JR Cole dalam bukunya The Great American University (New York, 2009), ada delapan faktor penopang kesuksesan perguruan tinggi. (1) kombinasi pengajaran dan penelitian, (2) otonomi dan kebebasan mimbar, (3) meritokrasi dan sistem kepegawaian (tenure system), (4) sistem peer-review, (5) kompetisi, (6) influks bakat dari seluruh dunia, (7) filantropi, (8) pendanaan Pemerintah.

Gratifikasi yang sudah dimasukan sebagai korupsi ternyata merajalela di perguruan tinggi. Jalur mandiri menjadi biang keladi maraknya suap hanya karena peserta didik bisa kuliah di kampus tertentu. Fenomena ini melahirkan problem serius. Kampus yang seharusnya dipenuhi idealitas dan moral, justru terpuruk pada hal yang tidak baik. Transparency International Indonesia menempatkan kampus sebagai lembaga yang harus dibersihkan dari tindak korupsi dengan peringkat ke-8. (Adnan Topan Husodo, 2008).
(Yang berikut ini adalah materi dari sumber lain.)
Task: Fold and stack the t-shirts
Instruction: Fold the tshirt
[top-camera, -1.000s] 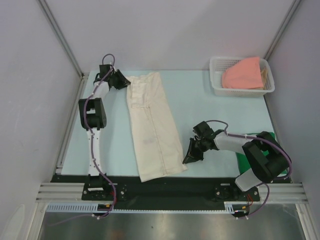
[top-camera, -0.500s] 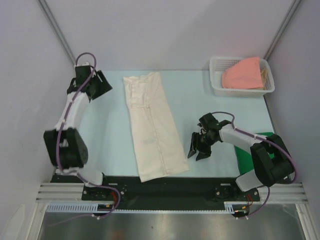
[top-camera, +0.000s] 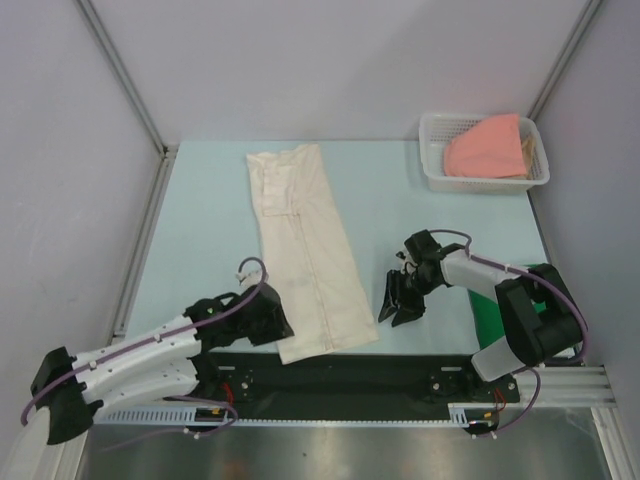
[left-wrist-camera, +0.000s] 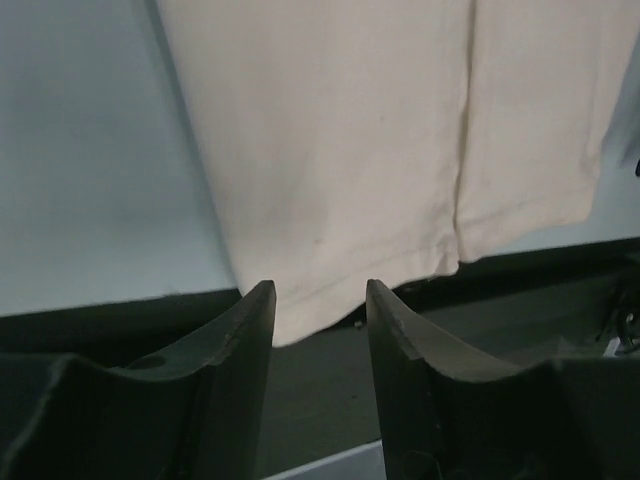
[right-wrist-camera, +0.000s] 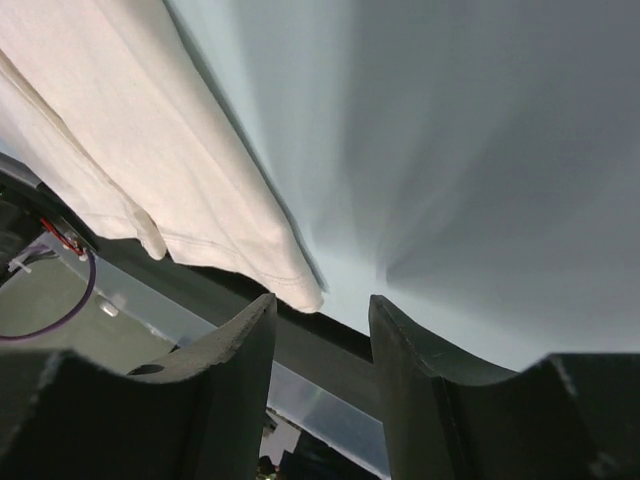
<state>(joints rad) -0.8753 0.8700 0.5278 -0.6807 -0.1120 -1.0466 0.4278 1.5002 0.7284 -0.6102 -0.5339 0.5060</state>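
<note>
A cream-white t-shirt (top-camera: 305, 250), folded into a long strip, lies from the table's far side down to its near edge. My left gripper (top-camera: 275, 322) is low at the strip's near left corner. It is open, and the hem (left-wrist-camera: 300, 315) lies just past its tips (left-wrist-camera: 318, 300) with nothing between them. My right gripper (top-camera: 396, 310) hovers open to the right of the near right corner (right-wrist-camera: 300, 290), apart from the cloth (right-wrist-camera: 120, 150). A salmon-pink t-shirt (top-camera: 487, 146) is in the basket. A dark green t-shirt (top-camera: 482, 322) lies partly under the right arm.
The white lattice basket (top-camera: 480, 183) stands at the far right corner. A black rail (top-camera: 400, 365) runs along the table's near edge, and the shirt's hem overhangs it. Grey walls close in the left, back and right sides.
The left gripper let go of the shirt's far collar end and swung back to the near left corner. The right gripper opened and drew slightly right of the hem.
</note>
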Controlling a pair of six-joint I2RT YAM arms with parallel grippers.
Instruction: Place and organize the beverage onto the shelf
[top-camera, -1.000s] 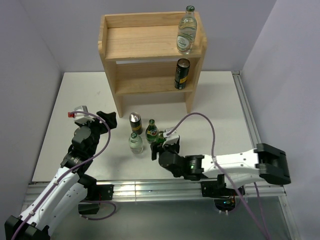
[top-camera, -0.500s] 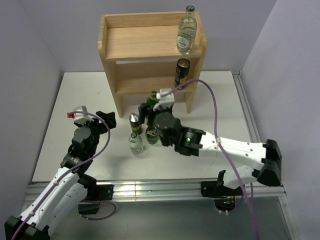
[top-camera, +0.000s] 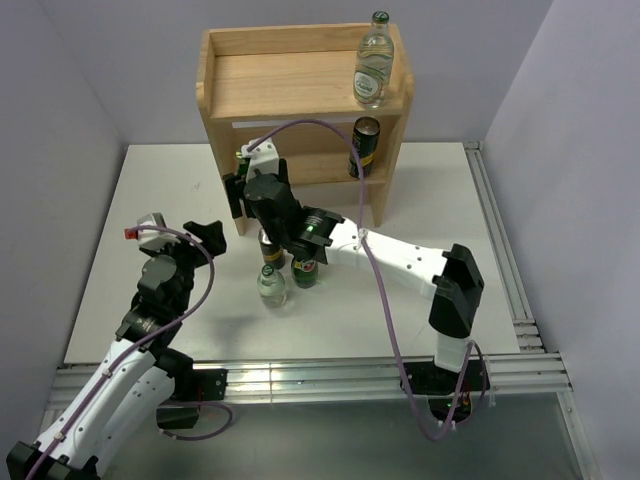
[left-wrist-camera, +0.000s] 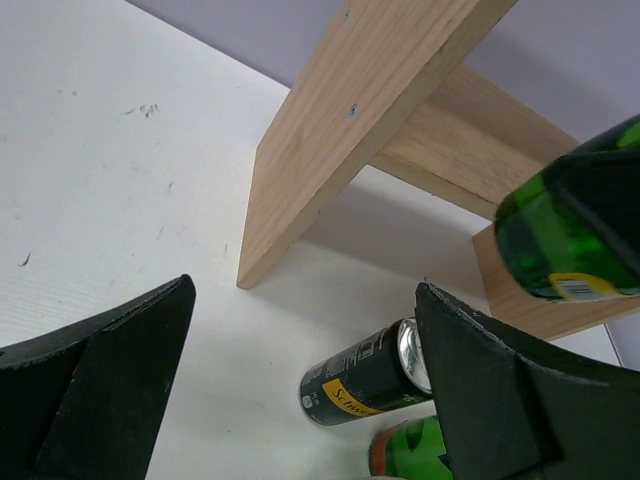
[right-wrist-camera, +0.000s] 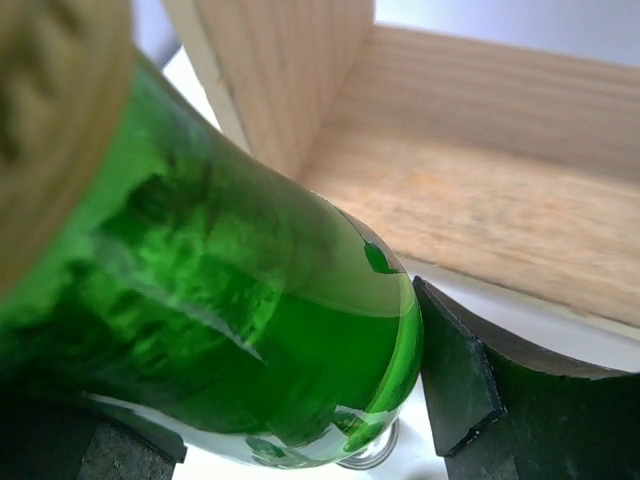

Korupsi tidak pernah bisa dilepaskan dari interaksi kekuasaan. Rektor pun harus tunduk tak berdaya ketika dengan kekuasaannya itu diberi sejumlah "hadiah". Ibarat candu, sekali korupsi mereka akan ketagihan untuk mengulanginya kembali. Tentunya, rektor tidak sendirian ketika tindak kejahatan ini terjadi. Ada rantai yang saling berkait, sehingga korupsi mewujud menjadi kenyataan.

Pada 2016, mantan Ketua KPK Agus Rahardjo pernah mengungkapkan potensi korupsi dalam pengangkatan rektor. Tentunya, hal ini harus menjadi perhatian kita karena yang disampaikan Rahardjo ternyata menjadi kebenaran pada saat sekarang ini. Oleh sebab itu, dibutuhkan tata kelola universitas yang baik dan dapat dipertanggungjawabkan. Hal ini tentunya untuk kebaikan dunia pendidikan, khususnya perguruan tinggi.

Rulyanti Susi Wardhani mengungkapkan Good University Governance (GUG) memiliki prinsip dasar yang terdiri pada wawasan ke depan, keterbukaan dan transparansi, partisipasi masyarakat, tanggungjawab, supremasi hukum, demokrasi, profesionalisme dan kompetensi, daya tanggap, efisiensi dan efektivitas, desentralisasi, kemitraan dengan dunia usaha swasta dan masyarakat, komitmen pada pengurangan kesenjangan, komitmen pada perlindungan lingkungan hidup dan komitmen pada pasar yang fair.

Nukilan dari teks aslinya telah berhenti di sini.